Exercise objective:
Going down the listing below, print exactly each line from the one with "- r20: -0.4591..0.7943" up to and including the one with "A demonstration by", and skip the rest.

Provided material:
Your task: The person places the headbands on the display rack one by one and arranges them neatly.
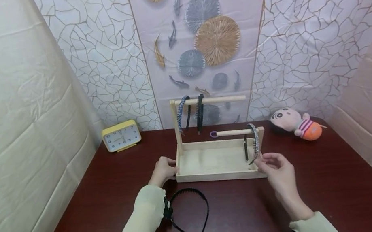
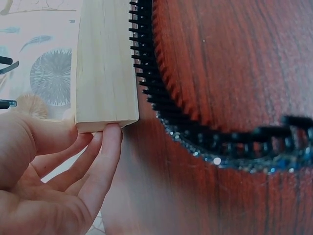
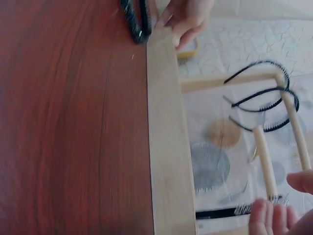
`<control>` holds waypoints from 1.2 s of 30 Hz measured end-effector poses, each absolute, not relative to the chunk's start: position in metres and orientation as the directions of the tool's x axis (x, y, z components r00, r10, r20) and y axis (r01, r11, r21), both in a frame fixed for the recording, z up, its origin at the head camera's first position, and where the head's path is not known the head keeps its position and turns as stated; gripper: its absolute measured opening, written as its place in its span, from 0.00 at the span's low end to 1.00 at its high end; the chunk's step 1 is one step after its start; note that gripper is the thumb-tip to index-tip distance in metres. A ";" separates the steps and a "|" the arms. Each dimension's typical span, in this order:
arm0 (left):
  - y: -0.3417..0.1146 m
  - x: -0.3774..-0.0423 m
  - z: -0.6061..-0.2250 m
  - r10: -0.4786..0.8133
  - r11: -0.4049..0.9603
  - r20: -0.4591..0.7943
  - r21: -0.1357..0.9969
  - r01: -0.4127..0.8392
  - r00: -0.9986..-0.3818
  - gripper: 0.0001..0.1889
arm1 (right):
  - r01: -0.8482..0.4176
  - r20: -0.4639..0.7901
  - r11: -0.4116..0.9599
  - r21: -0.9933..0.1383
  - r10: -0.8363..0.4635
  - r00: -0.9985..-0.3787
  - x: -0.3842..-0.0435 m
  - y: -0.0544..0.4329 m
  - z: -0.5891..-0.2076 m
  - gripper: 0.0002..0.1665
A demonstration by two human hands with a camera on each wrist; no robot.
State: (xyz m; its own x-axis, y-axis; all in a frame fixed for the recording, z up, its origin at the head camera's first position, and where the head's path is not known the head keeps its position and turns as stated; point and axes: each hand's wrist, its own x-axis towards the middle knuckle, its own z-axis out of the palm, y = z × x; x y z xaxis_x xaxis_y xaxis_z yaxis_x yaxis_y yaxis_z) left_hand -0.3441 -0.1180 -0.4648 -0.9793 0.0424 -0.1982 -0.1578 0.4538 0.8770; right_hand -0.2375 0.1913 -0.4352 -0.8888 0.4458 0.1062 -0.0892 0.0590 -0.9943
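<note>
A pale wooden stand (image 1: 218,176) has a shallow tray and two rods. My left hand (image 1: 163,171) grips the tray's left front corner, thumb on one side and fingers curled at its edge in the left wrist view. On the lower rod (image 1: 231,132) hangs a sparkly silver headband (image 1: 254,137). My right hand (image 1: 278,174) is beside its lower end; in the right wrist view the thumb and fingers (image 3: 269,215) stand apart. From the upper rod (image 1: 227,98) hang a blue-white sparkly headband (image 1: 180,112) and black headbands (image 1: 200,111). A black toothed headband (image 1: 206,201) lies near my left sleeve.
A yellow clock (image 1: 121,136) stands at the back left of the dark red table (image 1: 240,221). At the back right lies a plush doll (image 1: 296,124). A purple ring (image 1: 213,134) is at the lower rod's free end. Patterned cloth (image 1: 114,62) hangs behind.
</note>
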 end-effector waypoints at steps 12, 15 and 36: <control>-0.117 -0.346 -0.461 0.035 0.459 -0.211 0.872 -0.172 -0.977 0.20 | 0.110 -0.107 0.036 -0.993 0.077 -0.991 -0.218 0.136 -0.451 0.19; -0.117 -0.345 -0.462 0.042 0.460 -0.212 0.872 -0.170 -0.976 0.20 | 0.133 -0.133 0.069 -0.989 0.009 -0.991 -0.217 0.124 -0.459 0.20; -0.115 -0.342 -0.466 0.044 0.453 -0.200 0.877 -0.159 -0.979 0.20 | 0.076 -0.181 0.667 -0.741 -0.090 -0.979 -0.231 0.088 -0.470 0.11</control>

Worked solution:
  - r20: -0.4591..0.7943
  - r21: -0.1357..0.9969
  - r01: -0.4127..0.8392
  - r00: -0.9986..-0.3818
  - gripper: 0.0001..0.1889
arm1 (right):
  - r01: -0.8482..0.4176
  - r20: -0.4639..0.7901
  - r11: -0.4116..0.9599
  - r21: -0.9933..0.1383
  - r10: -0.8363..0.4635
  - r00: -0.9985..-0.3787
  - x: -0.3842..-0.0435 m
  - y: -0.0544..0.4329 m
  - z: -0.5891..-0.2076 m
  - gripper: 0.0002..0.1665
A demonstration by two human hands with a camera on each wrist; no robot.

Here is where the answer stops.